Experimentamos el hecho de haber dado mucho, entregado media vida a tu ex-pareja, a tus padres, a tu familia, a tus hijos y la otra media a tus trabajos y no parece que nada de eso regrese a ti. 

Estamos en esa edad en que te planteas, aunque no quieras hacerlo, el preguntarte, qué he hecho con mi vida? Cuándo la dejé de lado para esforzarme por los demás?.

Escribo para esas mujeres (y hombres también, ojalá se sientan identificados) que tienen más heridas en el corazón que remiendos. Que su día a día se centra más en buscar como “curarse” que en vivir.

Otra vez más, intentando ser mejores, ser una mejor versión de nosotras mismas para alguien, aunque nos engañemos creyendo que es para nosotras. Parece que tenemos adherido en el ADN esa necesidad imperiosa de ser mejores, para que nos miren, para destacar entre los demás o para que sencillamente nos quieran y nos acepten. 
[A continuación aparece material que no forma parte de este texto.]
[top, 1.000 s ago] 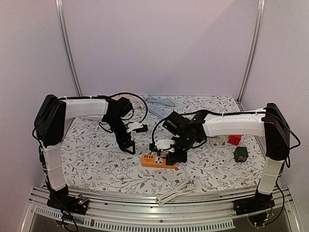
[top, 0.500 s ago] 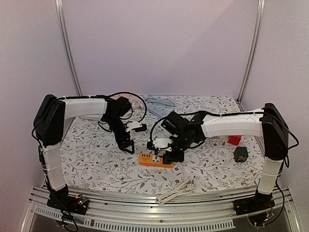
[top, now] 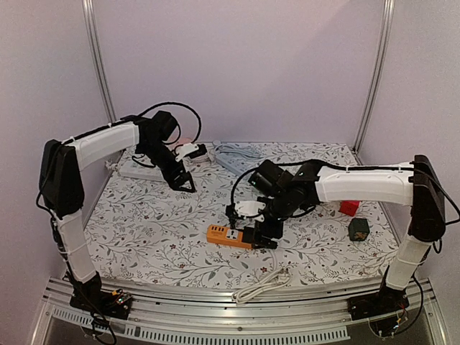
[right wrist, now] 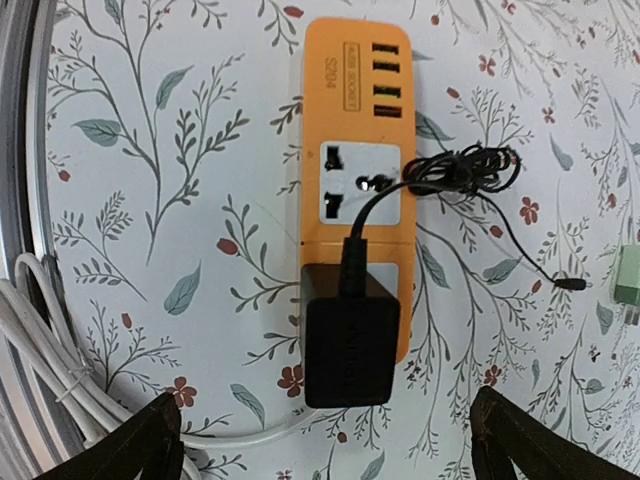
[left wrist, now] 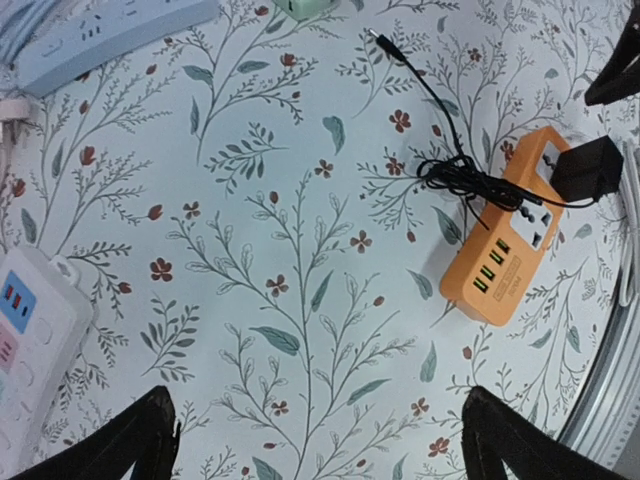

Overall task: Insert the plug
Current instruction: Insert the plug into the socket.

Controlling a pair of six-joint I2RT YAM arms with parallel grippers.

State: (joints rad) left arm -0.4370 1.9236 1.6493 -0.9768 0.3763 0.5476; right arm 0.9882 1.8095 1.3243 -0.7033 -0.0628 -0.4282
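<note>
**Right fingers** [right wrist: 135, 450]: spread wide and holding nothing. The two black tips show at the lower corners of the right wrist view, one on each side of the plug, and neither touches it.

**Plug** [right wrist: 348, 350]: black block adapter sitting on the end socket of the orange power strip [right wrist: 350, 120] and covering that end. It looks seated, though its prongs are hidden. Its thin black cable [right wrist: 462, 170] rises from the top edge, crosses the middle socket and bunches in a loose tangle at the strip's side. The free tip trails off onto the bench [right wrist: 150, 150].

**Orange power strip, other features:** one universal socket left uncovered, and a row of four USB ports at the end away from the plug. The strip lies flat near the middle of the bench in front of the right arm.

**Left fingers** [left wrist: 130, 440]: spread wide with nothing between them, hanging above bare patterned cloth. In the top view they are at the far left of the bench, well apart from the orange strip.

**Surrounding items:**
- White power strip [left wrist: 30, 340], beside the left fingers.
- Pale blue power strip [left wrist: 110, 25], farther back.
- Coiled white cord [top: 262, 284], at the near edge of the bench.
- Red block [top: 350, 208] and dark green cube [top: 358, 228], near each other at the right side.
</note>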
A veces creo que nos volvemos a olvidar de vivir, porque ahora, nos centramos en entender porqué o para qué nos sucedió lo que nos sucedió. Cómo aprender a curarnos esas heridas que dejamos que nos infligieran?. Seguramente hacemos eso para ser perfectas, para que no sea un esfuerzo para el otro querernos, aceptarnos. Porque el hecho de ser “perfectas” hace que para esa otra persona sea fácil amarnos. 

Y yo creo que cada ser humano tiene un tesoro dentro, un corazón, seguro que lleno de heridas, pero precioso igualmente. Está latiendo, está viviendo. Solo quiere ser feliz. Él no pide nada especial, creo que solo necesita ser aceptado, tal y como es. 
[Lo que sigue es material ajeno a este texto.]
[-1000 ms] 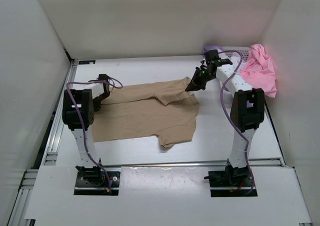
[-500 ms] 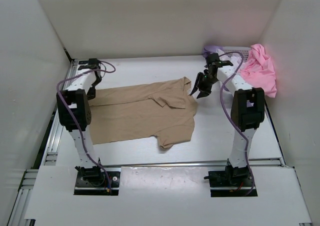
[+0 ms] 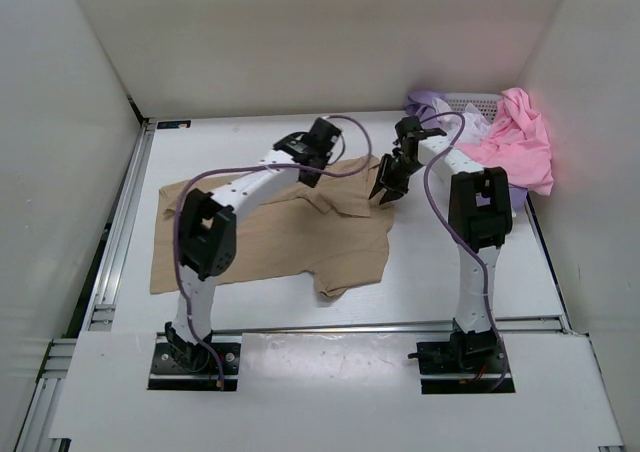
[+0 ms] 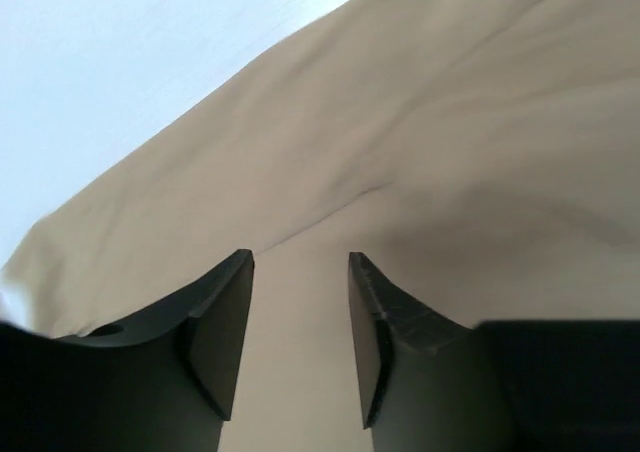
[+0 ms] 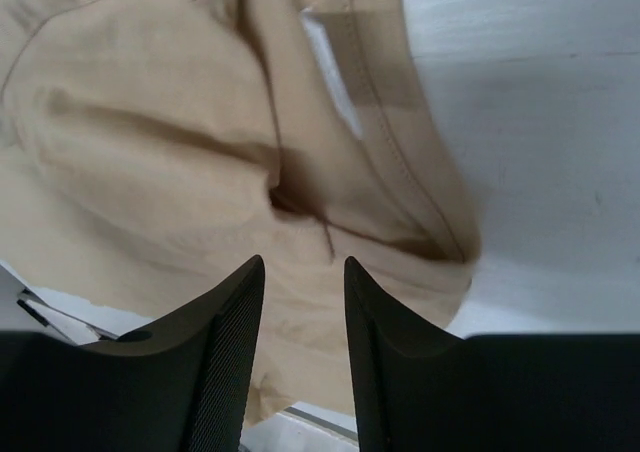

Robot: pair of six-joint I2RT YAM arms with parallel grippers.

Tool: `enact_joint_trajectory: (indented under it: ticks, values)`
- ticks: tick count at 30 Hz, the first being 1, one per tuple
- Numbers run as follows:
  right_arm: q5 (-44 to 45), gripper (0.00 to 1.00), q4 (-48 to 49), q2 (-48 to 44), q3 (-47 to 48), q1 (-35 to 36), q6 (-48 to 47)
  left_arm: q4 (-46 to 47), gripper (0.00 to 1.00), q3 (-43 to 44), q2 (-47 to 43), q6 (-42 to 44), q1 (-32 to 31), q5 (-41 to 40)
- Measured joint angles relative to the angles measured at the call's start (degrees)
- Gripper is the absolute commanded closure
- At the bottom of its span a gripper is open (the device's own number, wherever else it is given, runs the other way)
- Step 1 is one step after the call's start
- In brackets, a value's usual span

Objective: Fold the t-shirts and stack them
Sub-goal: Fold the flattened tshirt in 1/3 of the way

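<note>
The tan-beige t-shirt (image 3: 262, 240) lies spread on the table, rumpled at its collar end on the right. My left gripper (image 3: 318, 152) hovers over its far edge near the collar, open, with only tan cloth (image 4: 450, 122) below the fingers. Just right of the collar my right gripper (image 3: 386, 187) stands open above the neckline and label (image 5: 330, 72), holding nothing. The pink t-shirt (image 3: 518, 140) is heaped at the back right. A lavender t-shirt (image 3: 424, 101) and a bit of white cloth (image 3: 478, 124) show beside it.
A white mesh basket (image 3: 472, 100) stands in the back right corner under the pink heap. White walls close in the table (image 3: 300, 302) on three sides. A metal rail (image 3: 118, 232) runs along the left edge. Bare table surface (image 5: 540, 122) shows right of the collar.
The right gripper let go of the lifted shoulder, and the cloth dropped flat. The left arm swung from the shirt's left end across to the collar. The shirt's left edge now lies further left.
</note>
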Motion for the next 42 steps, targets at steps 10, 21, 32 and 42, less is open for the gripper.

Pienso que si lo amamos, entonces, él nos devolverá toda la magia que sabe hacer. Nos dejará brillar, porque sencillamente, le estaremos dejando en paz. 

Da igual las heridas, da igual el pasado, da igual el futuro incierto, da igual que no nos quieran ni valoren lo suficiente, todo eso, creemos que daña a nuestro corazón, pero lo que realmente le duele, es que nosotras o nosotros mismos, le estemos pidiendo que sea mejor, diferente, que no llore o no ría cuando lo necesite, que siempre le pidamos más de lo que da y menos de lo que siente.  Le estamos todo el día amargándole la existencia, cuando él solo quiere seguir a su ritmo. 

Pero volviendo al principio, cómo dar al otro lo mejor de mí?. Siendo, simplemente, siendo, sin juicios ni condiciones, para darle a mi alma lo que necesita y para sentir que lo que doy a los otros es simplemente, lo que soy.

Amarnos, para dar y dar para ser felices.